* What you are asked to do *
Please repeat exactly the lines below from the one containing "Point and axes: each" down to the one containing "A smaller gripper", both included, and nothing else.

* Collected data *
━━━━━━━━━━
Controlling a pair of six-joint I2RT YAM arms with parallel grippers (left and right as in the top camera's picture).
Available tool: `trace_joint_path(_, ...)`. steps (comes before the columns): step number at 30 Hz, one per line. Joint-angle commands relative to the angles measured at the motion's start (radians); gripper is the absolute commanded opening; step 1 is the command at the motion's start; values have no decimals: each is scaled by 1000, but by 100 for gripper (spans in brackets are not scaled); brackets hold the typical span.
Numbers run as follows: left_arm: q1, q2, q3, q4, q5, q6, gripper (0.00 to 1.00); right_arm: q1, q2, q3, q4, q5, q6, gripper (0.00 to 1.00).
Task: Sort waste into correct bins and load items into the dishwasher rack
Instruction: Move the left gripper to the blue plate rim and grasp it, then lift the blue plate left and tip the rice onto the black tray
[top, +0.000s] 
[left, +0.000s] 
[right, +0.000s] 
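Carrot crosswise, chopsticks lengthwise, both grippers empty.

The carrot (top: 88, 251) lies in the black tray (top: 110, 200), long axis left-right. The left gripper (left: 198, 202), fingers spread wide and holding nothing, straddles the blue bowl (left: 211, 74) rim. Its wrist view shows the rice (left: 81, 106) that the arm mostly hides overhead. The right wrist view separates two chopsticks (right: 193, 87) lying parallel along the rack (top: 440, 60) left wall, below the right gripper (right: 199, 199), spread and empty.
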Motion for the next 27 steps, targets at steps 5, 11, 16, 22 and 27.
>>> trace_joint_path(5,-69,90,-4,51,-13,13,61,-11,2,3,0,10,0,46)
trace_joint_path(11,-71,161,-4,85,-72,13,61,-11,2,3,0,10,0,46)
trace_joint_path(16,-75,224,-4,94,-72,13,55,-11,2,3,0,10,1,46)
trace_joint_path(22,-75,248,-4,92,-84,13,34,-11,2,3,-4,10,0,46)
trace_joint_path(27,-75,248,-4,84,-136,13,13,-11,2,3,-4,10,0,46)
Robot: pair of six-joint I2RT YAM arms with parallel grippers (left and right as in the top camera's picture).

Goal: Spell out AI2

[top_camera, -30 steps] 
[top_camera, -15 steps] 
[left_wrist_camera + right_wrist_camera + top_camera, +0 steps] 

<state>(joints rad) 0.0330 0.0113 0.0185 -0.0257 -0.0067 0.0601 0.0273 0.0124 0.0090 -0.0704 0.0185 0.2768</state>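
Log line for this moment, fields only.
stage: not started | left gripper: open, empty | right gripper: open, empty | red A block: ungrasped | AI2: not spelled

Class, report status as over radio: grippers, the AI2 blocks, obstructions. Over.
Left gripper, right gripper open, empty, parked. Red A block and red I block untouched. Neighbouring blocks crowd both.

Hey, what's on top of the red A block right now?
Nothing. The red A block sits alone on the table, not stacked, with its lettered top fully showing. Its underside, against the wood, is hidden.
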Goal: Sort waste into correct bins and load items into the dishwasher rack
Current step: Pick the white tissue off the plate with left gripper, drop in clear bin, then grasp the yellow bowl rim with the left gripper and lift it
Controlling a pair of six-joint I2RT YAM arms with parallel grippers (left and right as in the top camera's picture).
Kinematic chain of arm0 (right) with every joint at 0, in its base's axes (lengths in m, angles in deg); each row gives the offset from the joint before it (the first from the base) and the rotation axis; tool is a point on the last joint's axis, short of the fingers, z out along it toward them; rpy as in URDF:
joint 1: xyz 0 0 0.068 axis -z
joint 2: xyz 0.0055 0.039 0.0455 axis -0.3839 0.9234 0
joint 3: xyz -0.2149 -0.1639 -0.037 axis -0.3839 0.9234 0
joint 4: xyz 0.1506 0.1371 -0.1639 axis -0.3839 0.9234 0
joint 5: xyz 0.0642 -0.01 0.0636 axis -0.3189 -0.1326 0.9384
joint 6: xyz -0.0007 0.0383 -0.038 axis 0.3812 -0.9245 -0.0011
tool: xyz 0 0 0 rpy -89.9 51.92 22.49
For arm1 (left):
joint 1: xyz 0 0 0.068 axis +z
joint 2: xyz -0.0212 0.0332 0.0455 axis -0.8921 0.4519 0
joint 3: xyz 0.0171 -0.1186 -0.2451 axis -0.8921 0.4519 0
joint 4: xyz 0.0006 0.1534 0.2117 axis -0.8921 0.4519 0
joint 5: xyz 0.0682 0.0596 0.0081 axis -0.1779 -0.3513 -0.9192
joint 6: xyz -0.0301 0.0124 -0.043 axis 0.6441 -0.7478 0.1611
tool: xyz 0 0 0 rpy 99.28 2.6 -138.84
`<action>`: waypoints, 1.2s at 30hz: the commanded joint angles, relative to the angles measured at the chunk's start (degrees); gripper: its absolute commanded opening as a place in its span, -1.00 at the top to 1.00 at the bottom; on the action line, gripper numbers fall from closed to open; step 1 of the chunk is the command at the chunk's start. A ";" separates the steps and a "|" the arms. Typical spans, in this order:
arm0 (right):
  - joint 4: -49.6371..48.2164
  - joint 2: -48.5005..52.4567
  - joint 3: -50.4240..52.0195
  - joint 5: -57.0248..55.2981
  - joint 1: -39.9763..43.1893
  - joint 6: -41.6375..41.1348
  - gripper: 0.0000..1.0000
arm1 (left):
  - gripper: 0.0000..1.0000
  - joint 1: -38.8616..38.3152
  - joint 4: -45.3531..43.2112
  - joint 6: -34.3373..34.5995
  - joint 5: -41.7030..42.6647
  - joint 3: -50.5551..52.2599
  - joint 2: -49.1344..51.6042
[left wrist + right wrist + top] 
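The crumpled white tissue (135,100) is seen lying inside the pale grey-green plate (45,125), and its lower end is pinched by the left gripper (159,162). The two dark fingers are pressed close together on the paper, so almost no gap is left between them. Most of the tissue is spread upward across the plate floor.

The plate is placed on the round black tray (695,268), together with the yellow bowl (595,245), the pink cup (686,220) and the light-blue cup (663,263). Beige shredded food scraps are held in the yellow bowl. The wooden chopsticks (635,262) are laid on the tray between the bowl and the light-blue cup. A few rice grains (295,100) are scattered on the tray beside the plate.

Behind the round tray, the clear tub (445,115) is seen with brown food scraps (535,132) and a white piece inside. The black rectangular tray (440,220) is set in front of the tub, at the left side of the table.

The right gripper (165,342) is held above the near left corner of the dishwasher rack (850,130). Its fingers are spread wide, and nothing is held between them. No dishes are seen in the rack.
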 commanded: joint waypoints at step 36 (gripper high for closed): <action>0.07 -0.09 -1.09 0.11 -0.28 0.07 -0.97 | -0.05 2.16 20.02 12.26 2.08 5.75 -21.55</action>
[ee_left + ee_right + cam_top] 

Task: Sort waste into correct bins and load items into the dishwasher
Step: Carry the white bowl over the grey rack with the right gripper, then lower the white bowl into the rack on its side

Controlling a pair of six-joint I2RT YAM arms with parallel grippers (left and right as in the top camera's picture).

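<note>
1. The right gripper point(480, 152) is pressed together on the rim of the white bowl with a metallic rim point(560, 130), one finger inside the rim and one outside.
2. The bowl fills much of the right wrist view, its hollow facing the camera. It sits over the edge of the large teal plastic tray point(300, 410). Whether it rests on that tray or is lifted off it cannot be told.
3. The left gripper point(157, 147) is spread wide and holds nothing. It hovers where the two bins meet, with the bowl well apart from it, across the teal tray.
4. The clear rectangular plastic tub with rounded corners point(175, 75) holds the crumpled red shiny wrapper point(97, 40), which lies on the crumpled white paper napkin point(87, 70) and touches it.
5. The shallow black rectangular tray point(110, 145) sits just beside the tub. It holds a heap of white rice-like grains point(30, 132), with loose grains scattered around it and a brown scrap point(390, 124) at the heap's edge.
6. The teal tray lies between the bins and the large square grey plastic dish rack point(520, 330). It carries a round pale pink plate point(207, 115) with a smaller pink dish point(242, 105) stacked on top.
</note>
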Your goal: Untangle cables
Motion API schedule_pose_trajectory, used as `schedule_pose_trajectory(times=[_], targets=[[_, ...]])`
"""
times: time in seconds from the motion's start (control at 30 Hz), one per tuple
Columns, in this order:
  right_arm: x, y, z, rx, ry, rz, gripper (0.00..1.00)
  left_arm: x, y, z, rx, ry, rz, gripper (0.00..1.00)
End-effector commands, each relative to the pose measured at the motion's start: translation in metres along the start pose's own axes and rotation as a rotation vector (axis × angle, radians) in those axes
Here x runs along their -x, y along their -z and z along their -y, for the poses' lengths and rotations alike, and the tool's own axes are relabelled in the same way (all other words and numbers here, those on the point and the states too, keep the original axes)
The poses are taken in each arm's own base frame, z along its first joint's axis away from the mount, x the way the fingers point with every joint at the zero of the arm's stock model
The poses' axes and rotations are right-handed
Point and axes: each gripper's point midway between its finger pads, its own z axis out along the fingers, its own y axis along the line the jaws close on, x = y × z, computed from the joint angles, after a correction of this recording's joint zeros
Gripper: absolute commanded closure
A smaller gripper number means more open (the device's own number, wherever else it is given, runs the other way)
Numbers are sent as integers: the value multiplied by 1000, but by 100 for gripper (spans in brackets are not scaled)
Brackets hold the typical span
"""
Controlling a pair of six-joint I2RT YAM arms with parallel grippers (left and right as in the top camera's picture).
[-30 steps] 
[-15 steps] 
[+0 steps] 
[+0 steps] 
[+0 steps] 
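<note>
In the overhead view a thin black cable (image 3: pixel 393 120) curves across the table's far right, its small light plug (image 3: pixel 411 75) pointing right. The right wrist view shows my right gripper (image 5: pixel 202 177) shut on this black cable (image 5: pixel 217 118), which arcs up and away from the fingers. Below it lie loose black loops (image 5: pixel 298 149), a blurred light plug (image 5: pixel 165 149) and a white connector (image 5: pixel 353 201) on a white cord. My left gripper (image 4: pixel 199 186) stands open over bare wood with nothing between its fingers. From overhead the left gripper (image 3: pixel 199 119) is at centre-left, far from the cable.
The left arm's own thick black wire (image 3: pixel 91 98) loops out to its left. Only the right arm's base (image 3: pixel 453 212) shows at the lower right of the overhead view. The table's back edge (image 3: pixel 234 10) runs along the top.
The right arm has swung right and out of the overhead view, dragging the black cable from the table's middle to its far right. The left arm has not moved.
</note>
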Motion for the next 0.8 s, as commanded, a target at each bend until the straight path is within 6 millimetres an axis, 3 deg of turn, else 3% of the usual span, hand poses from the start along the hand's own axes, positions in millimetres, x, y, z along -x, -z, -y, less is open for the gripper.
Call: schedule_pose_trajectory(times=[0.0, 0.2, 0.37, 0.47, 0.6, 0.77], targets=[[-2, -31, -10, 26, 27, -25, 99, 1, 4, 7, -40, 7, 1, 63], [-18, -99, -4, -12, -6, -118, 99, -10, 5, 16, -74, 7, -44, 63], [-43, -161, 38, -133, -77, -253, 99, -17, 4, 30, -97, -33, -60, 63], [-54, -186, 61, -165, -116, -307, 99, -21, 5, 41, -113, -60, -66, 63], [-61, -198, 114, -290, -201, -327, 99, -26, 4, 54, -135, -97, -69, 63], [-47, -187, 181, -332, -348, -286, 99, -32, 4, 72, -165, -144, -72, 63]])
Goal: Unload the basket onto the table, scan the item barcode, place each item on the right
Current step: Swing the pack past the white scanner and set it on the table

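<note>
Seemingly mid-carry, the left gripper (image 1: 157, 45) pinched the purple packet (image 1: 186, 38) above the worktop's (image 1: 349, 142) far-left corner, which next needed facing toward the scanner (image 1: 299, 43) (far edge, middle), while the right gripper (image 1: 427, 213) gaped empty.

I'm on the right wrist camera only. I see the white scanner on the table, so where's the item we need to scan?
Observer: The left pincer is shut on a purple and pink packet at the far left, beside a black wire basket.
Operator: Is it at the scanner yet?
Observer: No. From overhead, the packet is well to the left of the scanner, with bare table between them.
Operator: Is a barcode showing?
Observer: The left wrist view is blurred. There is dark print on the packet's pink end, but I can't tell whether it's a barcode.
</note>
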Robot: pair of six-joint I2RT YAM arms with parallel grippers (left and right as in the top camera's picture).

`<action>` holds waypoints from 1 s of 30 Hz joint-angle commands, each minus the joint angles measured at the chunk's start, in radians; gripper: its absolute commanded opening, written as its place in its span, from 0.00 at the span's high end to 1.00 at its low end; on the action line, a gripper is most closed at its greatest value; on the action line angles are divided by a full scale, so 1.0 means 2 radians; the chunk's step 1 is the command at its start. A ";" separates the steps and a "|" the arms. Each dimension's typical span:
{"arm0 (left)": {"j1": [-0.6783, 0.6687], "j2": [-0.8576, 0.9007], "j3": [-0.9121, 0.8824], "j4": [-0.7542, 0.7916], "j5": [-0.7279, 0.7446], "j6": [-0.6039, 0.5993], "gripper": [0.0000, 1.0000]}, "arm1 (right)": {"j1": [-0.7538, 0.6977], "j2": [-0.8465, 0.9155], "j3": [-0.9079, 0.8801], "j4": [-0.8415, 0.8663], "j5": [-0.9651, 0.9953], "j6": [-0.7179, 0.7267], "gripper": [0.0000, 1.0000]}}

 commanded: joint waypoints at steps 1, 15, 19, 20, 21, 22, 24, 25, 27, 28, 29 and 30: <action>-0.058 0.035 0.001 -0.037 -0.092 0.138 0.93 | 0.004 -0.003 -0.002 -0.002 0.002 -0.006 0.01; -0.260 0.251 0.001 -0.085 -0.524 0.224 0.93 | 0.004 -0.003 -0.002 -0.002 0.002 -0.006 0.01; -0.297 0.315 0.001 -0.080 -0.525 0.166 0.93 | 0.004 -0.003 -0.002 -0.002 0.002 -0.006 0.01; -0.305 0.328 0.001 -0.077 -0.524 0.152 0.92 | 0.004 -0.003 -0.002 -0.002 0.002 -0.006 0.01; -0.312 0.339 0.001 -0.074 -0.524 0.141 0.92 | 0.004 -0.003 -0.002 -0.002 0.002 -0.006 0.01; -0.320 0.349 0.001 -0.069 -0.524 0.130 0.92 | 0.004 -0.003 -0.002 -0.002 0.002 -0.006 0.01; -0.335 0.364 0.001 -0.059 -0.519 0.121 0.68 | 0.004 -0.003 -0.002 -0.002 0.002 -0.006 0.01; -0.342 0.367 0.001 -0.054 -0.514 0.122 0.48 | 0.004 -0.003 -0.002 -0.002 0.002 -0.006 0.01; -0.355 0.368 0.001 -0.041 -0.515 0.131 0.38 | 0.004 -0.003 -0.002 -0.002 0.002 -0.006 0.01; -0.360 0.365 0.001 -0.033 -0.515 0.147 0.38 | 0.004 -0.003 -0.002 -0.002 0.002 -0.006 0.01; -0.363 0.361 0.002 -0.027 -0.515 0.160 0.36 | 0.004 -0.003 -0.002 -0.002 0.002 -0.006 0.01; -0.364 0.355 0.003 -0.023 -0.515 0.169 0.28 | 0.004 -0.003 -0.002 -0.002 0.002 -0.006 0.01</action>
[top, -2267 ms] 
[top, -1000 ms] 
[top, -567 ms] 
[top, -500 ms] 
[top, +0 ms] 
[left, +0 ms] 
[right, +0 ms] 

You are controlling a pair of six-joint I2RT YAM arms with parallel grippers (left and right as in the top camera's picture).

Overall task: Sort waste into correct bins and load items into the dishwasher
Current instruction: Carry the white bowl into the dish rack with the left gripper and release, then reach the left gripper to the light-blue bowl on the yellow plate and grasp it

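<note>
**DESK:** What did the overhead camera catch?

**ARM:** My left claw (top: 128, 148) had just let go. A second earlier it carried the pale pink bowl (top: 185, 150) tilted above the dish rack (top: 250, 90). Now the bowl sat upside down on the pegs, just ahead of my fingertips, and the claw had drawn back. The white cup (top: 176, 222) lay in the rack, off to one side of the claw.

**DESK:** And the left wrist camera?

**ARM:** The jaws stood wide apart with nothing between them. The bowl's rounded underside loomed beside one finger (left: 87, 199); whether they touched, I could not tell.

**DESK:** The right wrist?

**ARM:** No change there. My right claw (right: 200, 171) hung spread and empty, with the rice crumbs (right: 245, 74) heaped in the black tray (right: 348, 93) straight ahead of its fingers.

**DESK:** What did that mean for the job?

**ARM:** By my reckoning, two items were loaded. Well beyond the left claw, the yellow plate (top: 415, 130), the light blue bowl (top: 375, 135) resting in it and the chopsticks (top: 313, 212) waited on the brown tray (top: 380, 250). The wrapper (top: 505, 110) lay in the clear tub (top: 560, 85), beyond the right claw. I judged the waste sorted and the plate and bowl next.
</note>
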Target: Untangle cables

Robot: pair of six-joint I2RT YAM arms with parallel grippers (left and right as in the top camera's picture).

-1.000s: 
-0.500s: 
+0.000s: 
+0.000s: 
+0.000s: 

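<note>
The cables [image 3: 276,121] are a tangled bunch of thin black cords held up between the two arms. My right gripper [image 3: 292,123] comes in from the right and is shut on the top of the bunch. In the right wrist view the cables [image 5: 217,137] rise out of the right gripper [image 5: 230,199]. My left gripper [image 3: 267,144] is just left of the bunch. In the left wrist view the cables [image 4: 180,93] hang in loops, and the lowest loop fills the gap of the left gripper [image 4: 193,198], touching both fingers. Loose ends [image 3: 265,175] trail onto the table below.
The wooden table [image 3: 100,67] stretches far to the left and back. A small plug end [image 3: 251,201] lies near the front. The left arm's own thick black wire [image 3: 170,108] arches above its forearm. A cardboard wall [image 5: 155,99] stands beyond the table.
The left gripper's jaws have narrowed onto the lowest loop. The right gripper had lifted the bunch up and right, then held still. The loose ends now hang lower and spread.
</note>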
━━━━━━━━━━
* Response below *
Point and axes: each gripper's point midway between its finger pads, its own z axis out along the fingers, its own y axis along the line the jaws close on, x = y × z, computed from the joint angles, after a correction of this recording's joint zeros
Gripper: absolute commanded closure
A smaller gripper number means more open (the device's own number, wherever else it is given, runs the other way)

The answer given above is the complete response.